[1] A oração começa com um testemunho dirigido a Deus e com a recompensa da fé, quando dizemos: “Pai nosso, que estás nos céus”; pois, ao assim falar, ao mesmo tempo oramos a Deus e professamos a fé, cuja recompensa é justamente esta designação. Está escrito: “Mas, a todos quantos o receberam, deu-lhes o poder de serem feitos filhos de Deus, aos que creem no seu nome.”

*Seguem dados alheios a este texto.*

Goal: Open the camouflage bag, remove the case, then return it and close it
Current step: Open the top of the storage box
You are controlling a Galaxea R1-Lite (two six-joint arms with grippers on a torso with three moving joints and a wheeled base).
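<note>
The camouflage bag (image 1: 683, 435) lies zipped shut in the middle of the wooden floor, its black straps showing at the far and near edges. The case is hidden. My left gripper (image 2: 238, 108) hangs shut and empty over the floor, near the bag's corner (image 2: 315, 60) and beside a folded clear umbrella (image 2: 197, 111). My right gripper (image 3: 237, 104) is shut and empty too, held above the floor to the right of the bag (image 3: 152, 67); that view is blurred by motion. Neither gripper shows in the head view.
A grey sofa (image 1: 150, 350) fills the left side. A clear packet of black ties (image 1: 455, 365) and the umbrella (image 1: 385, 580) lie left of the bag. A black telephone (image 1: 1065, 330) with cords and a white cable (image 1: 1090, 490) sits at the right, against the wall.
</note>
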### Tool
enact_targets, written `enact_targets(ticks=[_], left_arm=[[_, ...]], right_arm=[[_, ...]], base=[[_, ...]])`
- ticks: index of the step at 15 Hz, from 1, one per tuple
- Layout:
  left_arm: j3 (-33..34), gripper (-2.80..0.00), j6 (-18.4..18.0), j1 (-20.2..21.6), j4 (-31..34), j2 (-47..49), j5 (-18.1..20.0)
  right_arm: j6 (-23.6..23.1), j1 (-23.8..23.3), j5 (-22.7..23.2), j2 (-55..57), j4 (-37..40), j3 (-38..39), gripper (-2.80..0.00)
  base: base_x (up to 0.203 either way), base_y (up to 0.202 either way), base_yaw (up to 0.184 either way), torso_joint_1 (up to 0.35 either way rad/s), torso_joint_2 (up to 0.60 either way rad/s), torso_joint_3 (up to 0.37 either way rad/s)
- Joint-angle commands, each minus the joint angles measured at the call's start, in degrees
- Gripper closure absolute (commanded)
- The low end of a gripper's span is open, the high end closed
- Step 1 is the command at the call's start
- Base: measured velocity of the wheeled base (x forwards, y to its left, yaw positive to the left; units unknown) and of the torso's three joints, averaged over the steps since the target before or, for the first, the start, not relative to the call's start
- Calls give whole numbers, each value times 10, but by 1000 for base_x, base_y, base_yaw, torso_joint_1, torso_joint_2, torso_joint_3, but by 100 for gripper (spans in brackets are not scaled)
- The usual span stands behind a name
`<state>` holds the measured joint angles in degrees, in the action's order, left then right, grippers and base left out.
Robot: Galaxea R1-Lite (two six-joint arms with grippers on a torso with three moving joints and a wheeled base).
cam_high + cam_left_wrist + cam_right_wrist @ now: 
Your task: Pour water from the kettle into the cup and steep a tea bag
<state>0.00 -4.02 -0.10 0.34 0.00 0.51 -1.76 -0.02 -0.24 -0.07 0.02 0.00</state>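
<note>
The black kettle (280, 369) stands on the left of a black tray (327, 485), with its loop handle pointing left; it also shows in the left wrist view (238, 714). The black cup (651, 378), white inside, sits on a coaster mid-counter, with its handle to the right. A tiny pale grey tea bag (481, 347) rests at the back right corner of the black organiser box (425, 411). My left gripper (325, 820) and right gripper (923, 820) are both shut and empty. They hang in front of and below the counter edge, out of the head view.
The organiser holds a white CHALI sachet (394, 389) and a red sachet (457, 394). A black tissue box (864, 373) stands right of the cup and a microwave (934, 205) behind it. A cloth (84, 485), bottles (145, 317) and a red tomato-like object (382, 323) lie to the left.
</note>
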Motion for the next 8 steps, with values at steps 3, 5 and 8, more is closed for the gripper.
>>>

[2] Nosso Senhor, porém, proclamou com muita frequência que Deus é nosso Pai; mais ainda: ordenou que a ninguém na terra chamemos pai, senão ao Pai que temos nos céus. Assim, ao orarmos dessa maneira, também obedecemos ao mandamento.
[3] Felizes os que reconhecem seu Pai! Esta é a censura lançada contra Israel, à qual o Espírito dá testemunho diante do céu e da terra, dizendo: “Criei filhos, e os engrandeci, mas eles se rebelaram contra mim.”
[4] Além disso, ao dizer Pai, também o chamamos Deus. Essa designação reúne, ao mesmo tempo, a piedade filial e o poder.
[5] E ainda: no Pai, o Filho também é invocado; pois Ele mesmo diz: “Eu e o Pai somos um.”
[6] Nem mesmo nossa mãe, a Igreja, é deixada de lado, se é que, no Pai e no Filho, se reconhece também a mãe, da qual procede tanto o nome de Pai como o de Filho.
[7] Assim, numa só expressão geral, numa só palavra, honramos a Deus juntamente com os que lhe pertencem, lembramo-nos do mandamento e também assinalamos aqueles que se esqueceram de seu Pai.